Not bad ladies, it would seem. We at Advise Only would like to contribute to this interesting line of study to understand if it is true that the financial behaviors of women and men are actually different. We can do it, because in our now large pool of users, there are (fortunately) exponents of the fairer sex. Therefore, using in a totally anonymous form and in compliance with privacy laws, the data as of September 26th of our users registered on AdviseonlyWe did a little investigation…

First of all, it must be said that women, while constituting a non-negligible portion of our users/customers, are still a numerically inferior component (I stress: inferiority is numerical... I invite girls and ladies to reverse this trend). Both men and women tend to create an average of 2-3 portfolios each.

Let us now try to address a first relevant question: Are ladies really more likely to know their risk profile? To answer this question, we checked whether the percentage of women who took the Financial DNA Test (a free test, offered by our site, which provides the investor's risk profile according to the MIFID regulation), differs from that of men. It turns out that 66,7% of women and 67% of men took the test. High number for both, congratulations, but that does not differ from a statistical point of view. In short: among our users today, women and men are equally likely to know their investor profile.

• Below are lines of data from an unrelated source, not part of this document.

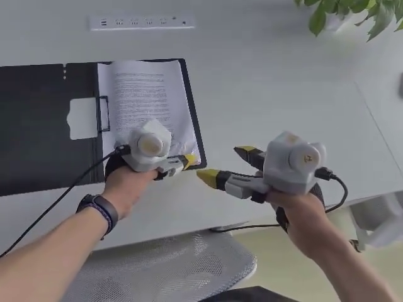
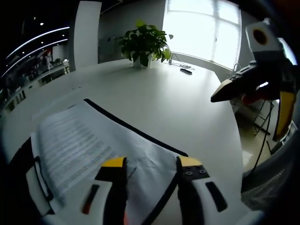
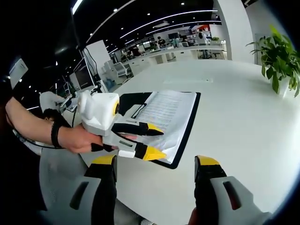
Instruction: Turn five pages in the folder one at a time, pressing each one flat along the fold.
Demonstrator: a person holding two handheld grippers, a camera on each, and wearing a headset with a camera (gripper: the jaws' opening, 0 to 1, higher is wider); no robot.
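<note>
Nearest the person, a grey mesh chair (image 1: 170,261) sits under both wrists, below the desk's front edge. The left hand (image 1: 129,185), with a dark wristband (image 1: 99,209) on its wrist, holds the left gripper (image 1: 187,162) low and level. Its fingers point right along the near edge of the open black folder (image 1: 38,126). They stand apart with nothing pinched. In the left gripper view, the lower corner of the printed page (image 2: 79,140) and the folder's black border lie beneath and between them. A black cable (image 1: 63,198) trails from this gripper back toward the person.

Just beside those fingertips, off the folder's corner, the right gripper (image 1: 227,165) comes in from the right hand (image 1: 302,211). It is aimed leftward, fingers spread wide around air above the white tabletop (image 1: 283,94). The two sets of tips are near but apart.

Beyond the left fingers the page lies flat on the folder's right half, held by a clip (image 1: 104,113) at its spine side. Past the folder's far edge lies a white power strip (image 1: 141,22). A potted plant (image 1: 343,12) stands well beyond the right fingers, with bare tabletop between.
</note>
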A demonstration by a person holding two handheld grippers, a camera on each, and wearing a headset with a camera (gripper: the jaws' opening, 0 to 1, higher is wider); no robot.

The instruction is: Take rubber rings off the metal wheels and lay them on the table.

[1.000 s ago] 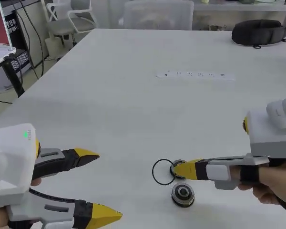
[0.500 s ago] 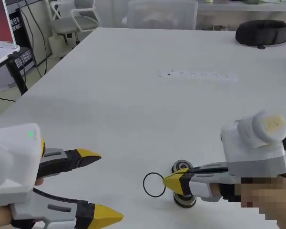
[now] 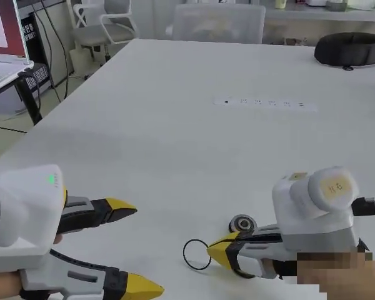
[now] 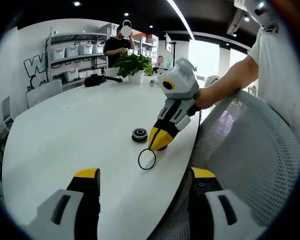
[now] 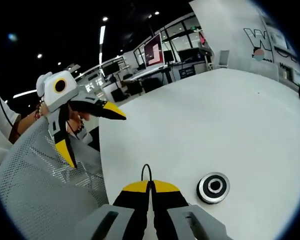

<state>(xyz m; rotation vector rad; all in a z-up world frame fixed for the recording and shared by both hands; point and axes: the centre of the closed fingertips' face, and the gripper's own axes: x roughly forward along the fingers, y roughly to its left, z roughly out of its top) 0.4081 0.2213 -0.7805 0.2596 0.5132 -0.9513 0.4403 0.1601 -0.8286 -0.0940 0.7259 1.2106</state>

Another question: Do women's portfolios differ from men's in terms of composition and risk? So let's take a look at wallets. Those of women have an Advise Only Composite Risk Index (index available to our users who decide to create a portfolio on Adviseonlyaverage equal to 18,6 while men equal to 21,9. The difference (3,3, corresponding to 18%) is beginning to be seen here: in this phase of the market the attitude of women is oriented towards greater prudence.

Let's go even further and analyze the composition of the average portfolio of women, which we have called AO Women, comparing it with the average portfolio of men AO Men. There are differences in terms of weight, as the following two graphs show, one more "granular" in terms of asset class, the other with a highly aggregated view of the various types of investment (shares, bonds, monetary and liquidity , commodities).

In terms of allocation, the differences appear glaring: in this period it seems that the fairer sex is more oriented towards the more prudent bond and monetary investments, diversifying with commodities (among which is included thegold). The difference in share weight is particularly marked in relation to Italian shares: it will be that women are more rational and are less influenced by "home bias", i.e. the tendency to favor investments in one's own country even when there are none is it apparent reason? The differences in asset allocation, it must be said, are also significant at a statistical level (for the "geeks": don't worry, I've posted a document on the Community Advise Only on the tests carried out).

So, summing up, it seems that within our pool of users and customers there is a certain difference in investment style between ladies and gentlemen. I almost forgot: the medium-sized AO Women and AO Men portfolios are available in the Advise Only Community (by the way, have you applied to access the first social network for investors and savers?), and in the Market Analysis/Investment Ideas section.